Wise Body didn’t feel like it was a good thing when Deki was so good at this for some nuns to believe she was slow. Wise Body didn’t feel like it was a good thing Deki could, to an extent, suppress her own emotions and discomfort either.
She didn’t feel like it was a good thing that Deki had fooled her a couple of times before as well.
Deki beamed at her, grabbed her hand, and her loose curls bounced with each determined step as she walked them to a table in the library.
Wise Body soon found herself with Deki on her lap and the book opened on the page they ended on yesterday.
Deki bolstered through.
“Obsh-obse-obsava—,” Deki tried to vocalise the word. “No, I read that before.”
She glanced at the word Deki stopped at. “You have read that word before, yes.” Wise Body agreed, stroking circles on her back when she felt her slowly tense and frustration build.
Wise Body didn’t understand that. There wasn’t shame in struggling with something and no need to be frustrated, but that seemed to be connected to how young Deki was.
Deki continued trying. “Obsev-obsse—,”
“Observant.”
“Obs-observant.” Deki turned to her and said it again, without struggle. “Observant!”
Wise Body chuckled. “Observant, yes,” she stroked her hand through her hair again, softening at how much Deki seemed to enjoy the gesture, preening much like the swans swimming in the clear waters in the upper realm. “That was very good. Good job.”

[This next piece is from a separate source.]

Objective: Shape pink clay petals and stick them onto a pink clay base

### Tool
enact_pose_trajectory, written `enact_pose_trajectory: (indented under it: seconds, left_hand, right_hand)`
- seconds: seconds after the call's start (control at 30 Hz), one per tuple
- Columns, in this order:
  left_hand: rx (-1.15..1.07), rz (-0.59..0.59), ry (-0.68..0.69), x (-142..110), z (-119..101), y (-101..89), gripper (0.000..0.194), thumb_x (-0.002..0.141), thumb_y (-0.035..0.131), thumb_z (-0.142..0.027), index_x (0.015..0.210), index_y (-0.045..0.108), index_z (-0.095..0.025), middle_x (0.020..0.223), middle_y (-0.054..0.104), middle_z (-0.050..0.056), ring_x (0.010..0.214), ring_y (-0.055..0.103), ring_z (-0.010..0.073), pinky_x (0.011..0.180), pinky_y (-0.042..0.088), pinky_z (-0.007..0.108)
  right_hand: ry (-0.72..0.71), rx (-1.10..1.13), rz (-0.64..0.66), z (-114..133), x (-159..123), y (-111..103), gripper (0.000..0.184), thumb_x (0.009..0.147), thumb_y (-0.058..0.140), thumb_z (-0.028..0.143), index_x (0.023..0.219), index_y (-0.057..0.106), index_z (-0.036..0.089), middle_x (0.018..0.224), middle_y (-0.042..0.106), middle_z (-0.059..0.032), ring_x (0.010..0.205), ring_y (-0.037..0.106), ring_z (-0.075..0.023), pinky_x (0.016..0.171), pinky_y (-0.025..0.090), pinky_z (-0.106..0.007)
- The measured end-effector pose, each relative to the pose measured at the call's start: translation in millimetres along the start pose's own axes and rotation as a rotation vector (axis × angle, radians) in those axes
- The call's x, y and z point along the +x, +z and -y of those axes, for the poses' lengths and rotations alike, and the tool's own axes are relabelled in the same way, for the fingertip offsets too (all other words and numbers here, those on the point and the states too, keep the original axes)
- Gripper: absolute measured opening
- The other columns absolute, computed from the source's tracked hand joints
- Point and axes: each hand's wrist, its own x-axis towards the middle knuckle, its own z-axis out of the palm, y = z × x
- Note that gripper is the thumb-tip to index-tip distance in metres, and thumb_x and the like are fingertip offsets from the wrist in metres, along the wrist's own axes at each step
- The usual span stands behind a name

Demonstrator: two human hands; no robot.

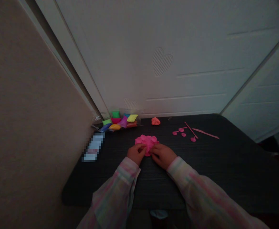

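Note:
A bright pink clay piece (148, 140) with a scalloped edge of rounded petals lies on the dark table. My left hand (136, 154) is at its near left edge, thumb and fingertips closed on the clay. From the right, my right hand (164, 156) has its curled fingertips on the near edge of the same piece, close to the left fingertips. The fingers partly cover the near petals. Off to the right lie several small pink clay pieces (183, 135), beside a thin pink stick (191, 130) and a flat pink modelling tool (206, 133).
Clear packaging with several colourful clay packets (115, 126) sits at the back left of the table (120, 194). An orange clay lump (156, 121) lies near the white panel (196, 86). At the left edge is a blurred-out, phone-like rectangle (94, 147).

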Motion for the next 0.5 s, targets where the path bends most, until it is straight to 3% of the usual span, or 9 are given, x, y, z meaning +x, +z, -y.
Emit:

“Observant…” Deki turned back to the book for a moment with a small frown. “That means…” she turned to her again. “What’s that mean?”
“It’s,” Wise Body thought for a moment before thinking about the example right in her lap. “You’re observant.”
Deki blinked slowly. “What? Me?”
“You’re extremely observant. You know? Very, very observant. It means, you know a lot and you can see. You see what other children in your year don’t see.”
“Oh.” Her face changed into something more guarded, yet open to her. “Yes, I can see. I have to see.”
Wise Body’s hand paused in her hair when she took note of the expression on her face.
This was-
She’d hit something there.
She moved her hand down to Deki’s back, careful with the words she chose next. “And why— why do you have to see all the time, Deki?”
Her expression changed again. She couldn’t hide her feelings that well this time behind something guarded and subdued like she had previously. This expression was a lot more appropriate for her age.
Wise Body liked that she couldn't hide this, but didn’t like seeing the emotion either.
Her brows scrunched up and her mouth pulled downwards in an effort to not cry. Sadness.
“People—,” her voice cracked, “don’t like me.” She lowered her head and nervously clenched her fists together in her lap “So I have to see.”
Deki’s back had gone rigid under her hand.
“Do they-,” no, that wasn’t worded right, “do you— do you have to see in case some of them are… mean to you?”
Deki’s answer came in a slow nod.
“You see because you don’t want them to be mean to you?”
She got another slow nod in response.
Wise Body’s heart ached. “Oh, Deki,” Deki’s entire body went stiff when she hugged her close. “You shouldn’t have to watch everyone like that all the time. They’re wrong for being mean to you.”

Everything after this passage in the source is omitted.